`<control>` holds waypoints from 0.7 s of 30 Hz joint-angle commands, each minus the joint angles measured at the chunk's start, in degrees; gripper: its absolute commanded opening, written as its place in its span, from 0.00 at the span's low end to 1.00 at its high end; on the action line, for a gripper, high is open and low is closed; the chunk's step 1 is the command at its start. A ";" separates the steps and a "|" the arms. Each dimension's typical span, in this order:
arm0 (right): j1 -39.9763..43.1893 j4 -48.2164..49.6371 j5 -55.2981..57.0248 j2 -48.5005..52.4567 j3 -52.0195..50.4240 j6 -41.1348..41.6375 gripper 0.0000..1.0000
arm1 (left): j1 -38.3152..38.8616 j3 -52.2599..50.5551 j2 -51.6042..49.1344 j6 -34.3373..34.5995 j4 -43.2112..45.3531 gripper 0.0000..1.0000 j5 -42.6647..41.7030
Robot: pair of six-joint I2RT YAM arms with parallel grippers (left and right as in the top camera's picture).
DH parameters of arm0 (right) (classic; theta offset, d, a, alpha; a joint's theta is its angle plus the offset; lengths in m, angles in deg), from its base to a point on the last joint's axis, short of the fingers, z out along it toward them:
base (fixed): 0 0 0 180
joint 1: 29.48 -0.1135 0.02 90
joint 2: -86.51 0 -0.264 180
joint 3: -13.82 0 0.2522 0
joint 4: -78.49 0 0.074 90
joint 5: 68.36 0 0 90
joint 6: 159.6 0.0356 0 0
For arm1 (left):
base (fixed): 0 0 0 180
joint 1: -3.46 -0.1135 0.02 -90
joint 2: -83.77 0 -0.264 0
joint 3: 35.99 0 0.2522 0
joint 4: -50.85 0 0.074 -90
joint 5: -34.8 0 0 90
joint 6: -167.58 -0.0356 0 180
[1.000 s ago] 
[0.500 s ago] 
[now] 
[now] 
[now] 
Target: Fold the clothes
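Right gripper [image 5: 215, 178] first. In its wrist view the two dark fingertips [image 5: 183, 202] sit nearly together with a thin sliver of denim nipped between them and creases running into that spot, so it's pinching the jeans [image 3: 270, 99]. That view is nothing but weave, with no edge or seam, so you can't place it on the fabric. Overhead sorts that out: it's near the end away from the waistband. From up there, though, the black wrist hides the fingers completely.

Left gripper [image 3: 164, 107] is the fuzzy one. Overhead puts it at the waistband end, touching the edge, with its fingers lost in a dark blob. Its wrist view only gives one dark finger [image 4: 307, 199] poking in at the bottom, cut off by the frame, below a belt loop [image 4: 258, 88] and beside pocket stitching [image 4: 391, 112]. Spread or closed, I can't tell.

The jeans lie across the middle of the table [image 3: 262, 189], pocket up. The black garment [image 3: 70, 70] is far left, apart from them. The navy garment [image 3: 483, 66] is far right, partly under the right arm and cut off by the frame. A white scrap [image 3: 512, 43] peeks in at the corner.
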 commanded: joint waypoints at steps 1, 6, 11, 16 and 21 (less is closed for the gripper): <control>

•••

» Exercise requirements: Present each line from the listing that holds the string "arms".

» Your response:
`<control>` holds waypoints from 0.7 s of 30 Hz joint-angle commands, each minus the joint angles measured at the chunk's start, in degrees; gripper: its absolute commanded opening, written as its place in its span, from 0.00 at the span's low end to 1.00 at its high end; on the action line, for a gripper, high is open and low is closed; the chunk's step 1 is the command at its start. A ";" separates the steps and a "|" the arms. Each dimension's typical span, in this order:
Robot: pair of six-joint I2RT YAM arms with parallel grippers (left and right as in the top camera's picture).

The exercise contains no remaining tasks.